> _Task details_
Your output must be a faithful copy of the listing underneath.

***

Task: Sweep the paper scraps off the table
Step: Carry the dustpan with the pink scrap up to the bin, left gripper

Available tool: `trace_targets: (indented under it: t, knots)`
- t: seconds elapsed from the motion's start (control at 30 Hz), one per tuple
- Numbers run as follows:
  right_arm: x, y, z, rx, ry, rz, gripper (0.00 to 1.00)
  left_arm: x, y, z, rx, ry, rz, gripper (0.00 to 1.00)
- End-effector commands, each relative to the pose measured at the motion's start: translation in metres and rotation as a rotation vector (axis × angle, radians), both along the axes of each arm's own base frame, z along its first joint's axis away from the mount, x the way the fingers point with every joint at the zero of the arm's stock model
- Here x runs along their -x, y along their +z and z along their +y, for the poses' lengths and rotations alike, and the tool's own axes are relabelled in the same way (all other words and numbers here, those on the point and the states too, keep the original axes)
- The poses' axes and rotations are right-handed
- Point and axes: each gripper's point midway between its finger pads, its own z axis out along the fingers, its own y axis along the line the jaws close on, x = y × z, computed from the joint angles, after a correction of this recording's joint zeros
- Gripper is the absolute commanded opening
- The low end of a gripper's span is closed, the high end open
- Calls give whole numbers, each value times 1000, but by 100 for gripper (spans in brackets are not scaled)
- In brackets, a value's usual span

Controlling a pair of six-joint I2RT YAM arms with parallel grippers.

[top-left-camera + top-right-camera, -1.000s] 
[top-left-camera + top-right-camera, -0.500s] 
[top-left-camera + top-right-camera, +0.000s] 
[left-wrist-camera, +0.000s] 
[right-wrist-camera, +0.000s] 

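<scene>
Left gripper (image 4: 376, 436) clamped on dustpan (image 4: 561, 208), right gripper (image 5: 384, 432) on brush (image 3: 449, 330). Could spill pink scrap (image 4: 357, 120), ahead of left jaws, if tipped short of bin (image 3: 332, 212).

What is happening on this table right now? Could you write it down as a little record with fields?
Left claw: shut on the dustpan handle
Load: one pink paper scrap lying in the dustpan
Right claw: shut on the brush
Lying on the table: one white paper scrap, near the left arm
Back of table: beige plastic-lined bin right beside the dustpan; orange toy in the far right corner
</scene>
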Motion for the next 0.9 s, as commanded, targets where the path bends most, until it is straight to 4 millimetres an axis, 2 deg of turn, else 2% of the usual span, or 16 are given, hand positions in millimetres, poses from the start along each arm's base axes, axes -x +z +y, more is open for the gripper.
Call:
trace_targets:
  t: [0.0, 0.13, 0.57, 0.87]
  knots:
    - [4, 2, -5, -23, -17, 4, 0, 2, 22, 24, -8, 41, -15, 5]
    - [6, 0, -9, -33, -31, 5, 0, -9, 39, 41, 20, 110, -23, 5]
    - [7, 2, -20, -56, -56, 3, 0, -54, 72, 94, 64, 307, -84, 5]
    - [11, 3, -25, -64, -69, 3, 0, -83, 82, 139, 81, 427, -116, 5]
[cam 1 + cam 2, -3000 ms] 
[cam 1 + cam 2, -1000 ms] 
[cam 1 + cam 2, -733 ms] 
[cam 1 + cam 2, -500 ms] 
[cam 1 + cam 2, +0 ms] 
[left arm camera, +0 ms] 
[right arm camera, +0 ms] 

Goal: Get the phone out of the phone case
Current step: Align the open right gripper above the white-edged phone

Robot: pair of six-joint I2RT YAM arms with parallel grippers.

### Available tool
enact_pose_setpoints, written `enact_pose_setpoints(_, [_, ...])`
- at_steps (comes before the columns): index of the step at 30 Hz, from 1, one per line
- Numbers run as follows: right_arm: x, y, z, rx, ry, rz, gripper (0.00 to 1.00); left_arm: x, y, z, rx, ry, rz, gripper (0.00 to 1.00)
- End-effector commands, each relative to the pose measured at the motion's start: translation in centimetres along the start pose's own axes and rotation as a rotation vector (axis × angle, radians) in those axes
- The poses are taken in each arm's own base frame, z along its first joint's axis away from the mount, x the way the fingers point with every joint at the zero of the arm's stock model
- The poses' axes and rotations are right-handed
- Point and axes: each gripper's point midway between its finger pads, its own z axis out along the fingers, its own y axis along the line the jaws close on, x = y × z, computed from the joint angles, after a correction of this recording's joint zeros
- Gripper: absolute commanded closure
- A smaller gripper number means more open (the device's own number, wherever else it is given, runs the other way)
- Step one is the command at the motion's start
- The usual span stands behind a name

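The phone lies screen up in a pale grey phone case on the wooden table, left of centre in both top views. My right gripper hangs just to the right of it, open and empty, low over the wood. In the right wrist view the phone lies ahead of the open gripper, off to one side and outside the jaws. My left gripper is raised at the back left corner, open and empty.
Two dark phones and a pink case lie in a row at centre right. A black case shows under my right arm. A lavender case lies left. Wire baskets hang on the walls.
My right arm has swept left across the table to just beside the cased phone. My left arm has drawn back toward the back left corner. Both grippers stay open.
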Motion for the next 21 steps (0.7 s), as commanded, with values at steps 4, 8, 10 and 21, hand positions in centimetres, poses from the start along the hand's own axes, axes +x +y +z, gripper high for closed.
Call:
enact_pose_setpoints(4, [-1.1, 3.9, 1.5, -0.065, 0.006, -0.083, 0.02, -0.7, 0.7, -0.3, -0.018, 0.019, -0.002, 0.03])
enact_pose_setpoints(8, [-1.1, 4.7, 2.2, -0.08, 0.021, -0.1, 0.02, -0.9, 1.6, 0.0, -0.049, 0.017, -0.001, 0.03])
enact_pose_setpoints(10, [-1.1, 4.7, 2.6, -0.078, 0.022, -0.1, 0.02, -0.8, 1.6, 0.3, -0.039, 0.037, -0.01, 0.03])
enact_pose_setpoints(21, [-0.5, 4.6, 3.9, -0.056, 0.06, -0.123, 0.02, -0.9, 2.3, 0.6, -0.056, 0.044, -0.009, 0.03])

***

> _Output of the task_
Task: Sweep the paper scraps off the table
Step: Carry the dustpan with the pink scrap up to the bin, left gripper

Available tool: `trace_targets: (indented under it: t, knots)`
- t: seconds elapsed from the motion's start (control at 30 Hz), one per tuple
- Numbers run as follows:
  right_arm: x, y, z, rx, ry, rz, gripper (0.00 to 1.00)
  left_arm: x, y, z, rx, ry, rz, gripper (0.00 to 1.00)
- End-effector commands, each relative to the pose measured at the motion's start: translation in metres and rotation as a rotation vector (axis × angle, radians), both along the axes of each arm's own base frame, z along its first joint's axis away from the mount, x the way the fingers point with every joint at the zero of the arm's stock model
- Here x runs along their -x, y along their +z and z along their +y, for the poses' lengths and rotations alike, and the tool's own axes are relabelled in the same way (all other words and numbers here, those on the point and the states too, keep the original axes)
- The poses' axes and rotations are right-handed
- Point and axes: each gripper's point midway between its finger pads, its own z axis out along the fingers, its own y axis along the line the jaws close on, x = y × z, computed from the joint angles, after a correction of this recording's joint zeros
- Gripper is the absolute commanded opening
- The low end of a gripper's span is closed, the high end open
- Calls give whole numbers, each value times 1000, but by 100 for gripper (spans in brackets are not scaled)
- In brackets, a value's usual span

Controlling a pair of six-joint I2RT YAM arms with parallel grippers.

[top-left-camera + top-right-camera, -1.000s] 
[top-left-camera + top-right-camera, -0.500s] 
[top-left-camera + top-right-camera, +0.000s] 
[left-wrist-camera, +0.000s] 
[right-wrist-camera, +0.000s] 

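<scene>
Left gripper (image 4: 376, 436) clamped on dustpan (image 4: 561, 208), right gripper (image 5: 384, 432) on brush (image 3: 449, 330). Could spill pink scrap (image 4: 357, 120), ahead of left jaws, if tipped short of bin (image 3: 332, 212).

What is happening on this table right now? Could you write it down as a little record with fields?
Left claw: shut on the dustpan handle
Load: one pink paper scrap lying in the dustpan
Right claw: shut on the brush
Lying on the table: one white paper scrap, near the left arm
Back of table: beige plastic-lined bin right beside the dustpan; orange toy in the far right corner
</scene>
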Motion for the next 0.9 s, as commanded, targets where the path bends most, until it is straight to 4 millimetres an axis, 2 deg of turn, else 2% of the usual span, or 16 are given, hand positions in millimetres, poses from the start along each arm's base axes, axes -x +z +y, more is open for the gripper.
Call:
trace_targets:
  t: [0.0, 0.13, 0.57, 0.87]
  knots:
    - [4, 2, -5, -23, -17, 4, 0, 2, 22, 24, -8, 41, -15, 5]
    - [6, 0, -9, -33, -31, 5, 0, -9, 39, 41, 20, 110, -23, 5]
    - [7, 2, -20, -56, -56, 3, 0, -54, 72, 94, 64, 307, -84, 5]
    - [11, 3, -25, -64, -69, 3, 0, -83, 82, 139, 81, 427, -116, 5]
[cam 1 + cam 2, -3000 ms] 
[cam 1 + cam 2, -1000 ms] 
[cam 1 + cam 2, -733 ms] 
[cam 1 + cam 2, -500 ms] 
[cam 1 + cam 2, +0 ms] 
[left arm camera, +0 ms] 
[right arm camera, +0 ms] 

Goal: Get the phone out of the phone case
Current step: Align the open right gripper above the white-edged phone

Robot: pair of six-joint I2RT YAM arms with parallel grippers.

### Available tool
enact_pose_setpoints, written `enact_pose_setpoints(_, [_, ...])`
- at_steps (comes before the columns): index of the step at 30 Hz, from 1, one per line
- Numbers run as follows: right_arm: x, y, z, rx, ry, rz, gripper (0.00 to 1.00); left_arm: x, y, z, rx, ry, rz, gripper (0.00 to 1.00)
- End-effector commands, each relative to the pose measured at the motion's start: translation in centimetres along the start pose's own axes and rotation as a rotation vector (axis × angle, radians) in those axes
- The poses are taken in each arm's own base frame, z along its first joint's axis away from the mount, x the way the fingers point with every joint at the zero of the arm's stock model
- The poses' axes and rotations are right-handed
- Point and axes: each gripper's point midway between its finger pads, its own z axis out along the fingers, its own y axis along the line the jaws close on, x = y × z, computed from the joint angles, after a correction of this recording's joint zeros
- Gripper: absolute commanded closure
- A smaller gripper number means more open (the device's own number, wherever else it is given, runs the other way)
- Step one is the command at the motion's start
- The usual span stands behind a name

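The phone lies screen up in a pale grey phone case on the wooden table, left of centre in both top views. My right gripper hangs just to the right of it, open and empty, low over the wood. In the right wrist view the phone lies ahead of the open gripper, off to one side and outside the jaws. My left gripper is raised at the back left corner, open and empty.
Two dark phones and a pink case lie in a row at centre right. A black case shows under my right arm. A lavender case lies left. Wire baskets hang on the walls.
My right arm has swept left across the table to just beside the cased phone. My left arm has drawn back toward the back left corner. Both grippers stay open.
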Motion for the next 21 steps (0.7 s), as commanded, with values at steps 4, 8, 10 and 21, hand positions in centimetres, poses from the start along the hand's own axes, axes +x +y +z, gripper high for closed.
Call:
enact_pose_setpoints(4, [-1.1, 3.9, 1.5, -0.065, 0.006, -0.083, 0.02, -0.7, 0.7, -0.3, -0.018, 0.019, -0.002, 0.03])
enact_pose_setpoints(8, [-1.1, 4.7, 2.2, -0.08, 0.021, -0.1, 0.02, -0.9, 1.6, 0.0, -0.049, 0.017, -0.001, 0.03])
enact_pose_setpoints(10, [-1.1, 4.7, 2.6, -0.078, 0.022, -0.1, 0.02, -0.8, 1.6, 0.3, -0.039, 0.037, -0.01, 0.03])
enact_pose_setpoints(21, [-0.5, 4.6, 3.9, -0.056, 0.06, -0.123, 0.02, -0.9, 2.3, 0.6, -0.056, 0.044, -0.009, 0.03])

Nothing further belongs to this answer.